Desde sempre quis ter uma família grande e poder contribuir para a alegria de todos. De organizar jantares animados, Natais com magia e receber os amigos lá em casa, sempre que, por qualquer razão, lhes apetecesse aparecer. Cheguei mesmo a dizer a todos que, lá em casa, recebíamos às terças e sábados, como que num romance de Tolstoi.

Quando entrava numa prova de corrida, procurava sempre ajudar aqueles que me acompanhavam, puxando por eles, motivando-os para que conseguissem terminar a corrida. Alguns diriam que não sou competitivo, embora eu sinta que a vida se ganha duma outra maneira.

E desta forma vivi alegre, só por ver os outros ficarem felizes. Muitas vezes até comovido, por gostar mais das pessoas pelo bem que lhes faço do que pelo bem que elas me fazem a mim.

Vi os meus filhos crescer e senti as contrariedades que surgem e são naturais nos adolescentes.
Achava que tudo o que fazia era feito em prol do seu bem-estar (todos nós o achamos) e, consequente, da minha felicidade. Entendia porém (nem todos o entendem) que podia errar e que devia por isso por em causa as minhas convicções como forma de validar estarem estas corretas ou não.
Comecei a sentir que cada vez mais não ligavam ao que dizia.
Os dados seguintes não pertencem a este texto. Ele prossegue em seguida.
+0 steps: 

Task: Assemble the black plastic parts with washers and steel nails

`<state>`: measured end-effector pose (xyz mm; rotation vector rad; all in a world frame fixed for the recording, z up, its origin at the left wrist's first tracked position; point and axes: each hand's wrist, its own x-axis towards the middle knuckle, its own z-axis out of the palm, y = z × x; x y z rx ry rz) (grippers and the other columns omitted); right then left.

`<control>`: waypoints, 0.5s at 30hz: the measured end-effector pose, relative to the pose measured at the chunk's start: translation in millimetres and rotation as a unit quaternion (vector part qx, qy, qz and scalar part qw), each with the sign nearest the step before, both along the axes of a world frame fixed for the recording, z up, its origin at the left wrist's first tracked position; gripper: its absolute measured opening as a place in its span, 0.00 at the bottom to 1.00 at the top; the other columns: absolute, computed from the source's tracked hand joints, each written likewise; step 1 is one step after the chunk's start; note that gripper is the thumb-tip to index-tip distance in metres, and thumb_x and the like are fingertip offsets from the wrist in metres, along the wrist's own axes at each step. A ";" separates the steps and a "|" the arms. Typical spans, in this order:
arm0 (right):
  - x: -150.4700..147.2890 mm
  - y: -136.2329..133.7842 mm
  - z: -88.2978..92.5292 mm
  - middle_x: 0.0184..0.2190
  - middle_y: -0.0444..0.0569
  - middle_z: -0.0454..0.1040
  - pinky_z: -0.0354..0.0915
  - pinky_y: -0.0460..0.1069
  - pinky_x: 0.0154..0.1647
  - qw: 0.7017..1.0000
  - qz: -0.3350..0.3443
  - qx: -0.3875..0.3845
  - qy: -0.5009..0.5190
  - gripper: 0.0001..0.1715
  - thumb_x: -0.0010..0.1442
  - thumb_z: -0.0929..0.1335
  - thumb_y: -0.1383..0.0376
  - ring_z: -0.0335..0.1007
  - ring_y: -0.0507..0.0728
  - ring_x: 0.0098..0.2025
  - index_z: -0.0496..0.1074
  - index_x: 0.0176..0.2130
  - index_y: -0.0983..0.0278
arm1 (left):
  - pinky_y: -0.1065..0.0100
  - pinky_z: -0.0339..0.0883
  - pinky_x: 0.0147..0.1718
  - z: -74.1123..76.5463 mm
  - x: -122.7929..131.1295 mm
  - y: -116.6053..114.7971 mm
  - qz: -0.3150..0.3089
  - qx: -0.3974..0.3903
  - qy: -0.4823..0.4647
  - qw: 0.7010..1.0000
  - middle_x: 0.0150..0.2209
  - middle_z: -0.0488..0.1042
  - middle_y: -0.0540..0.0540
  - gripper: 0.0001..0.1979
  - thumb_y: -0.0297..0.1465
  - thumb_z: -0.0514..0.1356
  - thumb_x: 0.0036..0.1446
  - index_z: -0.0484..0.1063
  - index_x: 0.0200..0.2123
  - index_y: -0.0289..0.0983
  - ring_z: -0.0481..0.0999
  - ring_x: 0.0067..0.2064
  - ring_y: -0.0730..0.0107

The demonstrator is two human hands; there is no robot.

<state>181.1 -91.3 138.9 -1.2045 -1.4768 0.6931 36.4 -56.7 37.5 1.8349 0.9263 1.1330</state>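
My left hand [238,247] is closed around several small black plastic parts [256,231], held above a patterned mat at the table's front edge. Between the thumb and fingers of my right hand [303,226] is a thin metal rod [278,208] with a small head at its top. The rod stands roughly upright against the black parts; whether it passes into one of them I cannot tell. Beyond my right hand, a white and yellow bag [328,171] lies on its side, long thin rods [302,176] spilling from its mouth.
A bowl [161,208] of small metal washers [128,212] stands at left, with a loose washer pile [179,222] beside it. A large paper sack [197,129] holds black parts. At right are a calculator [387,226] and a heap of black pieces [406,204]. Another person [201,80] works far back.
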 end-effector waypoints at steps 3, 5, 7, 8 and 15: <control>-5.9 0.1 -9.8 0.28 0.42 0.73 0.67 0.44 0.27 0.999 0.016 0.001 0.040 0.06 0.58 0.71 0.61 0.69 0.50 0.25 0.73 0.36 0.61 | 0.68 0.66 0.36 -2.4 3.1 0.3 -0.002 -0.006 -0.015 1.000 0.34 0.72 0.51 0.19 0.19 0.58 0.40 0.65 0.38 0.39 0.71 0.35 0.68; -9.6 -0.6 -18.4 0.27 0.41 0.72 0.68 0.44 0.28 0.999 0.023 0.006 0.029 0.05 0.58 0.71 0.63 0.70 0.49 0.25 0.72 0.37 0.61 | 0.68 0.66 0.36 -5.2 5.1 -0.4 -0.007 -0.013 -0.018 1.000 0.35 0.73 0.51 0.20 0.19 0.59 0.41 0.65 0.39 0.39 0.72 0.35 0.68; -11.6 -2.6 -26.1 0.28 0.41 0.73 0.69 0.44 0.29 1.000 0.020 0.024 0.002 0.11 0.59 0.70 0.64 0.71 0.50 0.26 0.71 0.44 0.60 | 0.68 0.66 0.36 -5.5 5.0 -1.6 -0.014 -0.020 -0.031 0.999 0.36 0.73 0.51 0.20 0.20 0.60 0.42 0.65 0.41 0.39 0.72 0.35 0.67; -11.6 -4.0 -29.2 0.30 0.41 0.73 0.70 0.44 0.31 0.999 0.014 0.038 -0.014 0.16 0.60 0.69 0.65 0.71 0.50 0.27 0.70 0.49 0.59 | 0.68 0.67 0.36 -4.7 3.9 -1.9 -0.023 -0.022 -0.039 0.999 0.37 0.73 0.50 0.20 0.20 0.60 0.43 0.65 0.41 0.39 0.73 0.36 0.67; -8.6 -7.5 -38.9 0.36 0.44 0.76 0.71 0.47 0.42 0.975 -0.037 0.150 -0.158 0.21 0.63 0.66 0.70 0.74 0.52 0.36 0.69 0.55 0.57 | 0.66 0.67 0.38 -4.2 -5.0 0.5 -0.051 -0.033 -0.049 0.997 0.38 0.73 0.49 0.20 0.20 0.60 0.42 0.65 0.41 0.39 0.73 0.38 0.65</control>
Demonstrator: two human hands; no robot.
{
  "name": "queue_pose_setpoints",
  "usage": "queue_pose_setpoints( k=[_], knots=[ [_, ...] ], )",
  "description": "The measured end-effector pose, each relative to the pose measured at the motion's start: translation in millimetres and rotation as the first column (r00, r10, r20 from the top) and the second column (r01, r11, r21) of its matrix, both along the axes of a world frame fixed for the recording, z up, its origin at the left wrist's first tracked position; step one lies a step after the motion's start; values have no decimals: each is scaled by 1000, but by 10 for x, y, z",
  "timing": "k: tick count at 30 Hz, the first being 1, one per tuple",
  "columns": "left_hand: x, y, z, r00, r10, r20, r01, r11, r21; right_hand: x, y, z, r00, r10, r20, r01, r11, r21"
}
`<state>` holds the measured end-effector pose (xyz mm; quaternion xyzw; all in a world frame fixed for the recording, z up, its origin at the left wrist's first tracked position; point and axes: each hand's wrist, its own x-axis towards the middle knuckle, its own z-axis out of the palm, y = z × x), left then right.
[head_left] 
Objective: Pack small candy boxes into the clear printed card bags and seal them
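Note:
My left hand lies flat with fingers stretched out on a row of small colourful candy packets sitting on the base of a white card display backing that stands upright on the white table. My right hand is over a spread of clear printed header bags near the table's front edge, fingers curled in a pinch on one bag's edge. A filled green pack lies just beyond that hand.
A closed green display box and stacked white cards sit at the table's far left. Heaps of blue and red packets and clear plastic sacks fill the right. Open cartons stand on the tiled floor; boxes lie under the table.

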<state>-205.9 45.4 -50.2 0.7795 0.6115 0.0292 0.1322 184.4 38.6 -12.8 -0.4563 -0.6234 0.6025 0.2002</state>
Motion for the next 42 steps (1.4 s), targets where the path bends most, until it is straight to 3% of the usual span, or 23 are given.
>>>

Ouviam-me sem me escutar. Diziam-me que me tinha esquecido, fazendo-me acreditar que a minha memória fugia de mim.    
A dada altura comecei a experimentar um certo mau estar quando frequentava espaços com muita gente. Desejos de fins-de semana sozinho. Necessidades de descansar.

Mas fui teimando e lutando pela vida. E lá reencontrei o meu equilíbrio.

Um dia, mais tarde, em conversa com a minha filha mais nova e tentando passar-lhe aqueles princípios em que acreditava (não me ensinaram outros), senti que o som se dissipava e a visão turvava. E pareceu-me ver os seus olhos húmidos numa expressão de quem tem pena, mas não consegue fazer nada. De quem se sente de mãos atadas.

E só então julguei perceber.

Estou deste lado. Não sei se hoje se há anos. Julgo que estou a falar mas não, apenas recordo conversas longínquas. Por isso só preocupo os que me rodeiam. Tenho que me ver ao espelho. Não me lembro de me ter vestido hoje. Parece não haver comunicação. O meu prato? Não sei se comi ou se me deram de comer. Ela tem ar de quem olha para alguém que não se lembra dela. Mas eu lembro-me. Eu lembro-me de ti filha. Só não consigo falar. Pelo menos na mesma língua. Deves-me achar doente, demente. Se calhar estou. Que raio! Isto de estar para aqui fechado, preso, continuando a adorar a minha filha, mas sem lhe conseguir dizer o que queria dizer. Inútil no amor que sempre lhe quis transmitir.

Não sei se ainda cá estou. Se ainda aí estou. Ou se já morri e só te vejo, ao longe, da memória do que ainda me resta.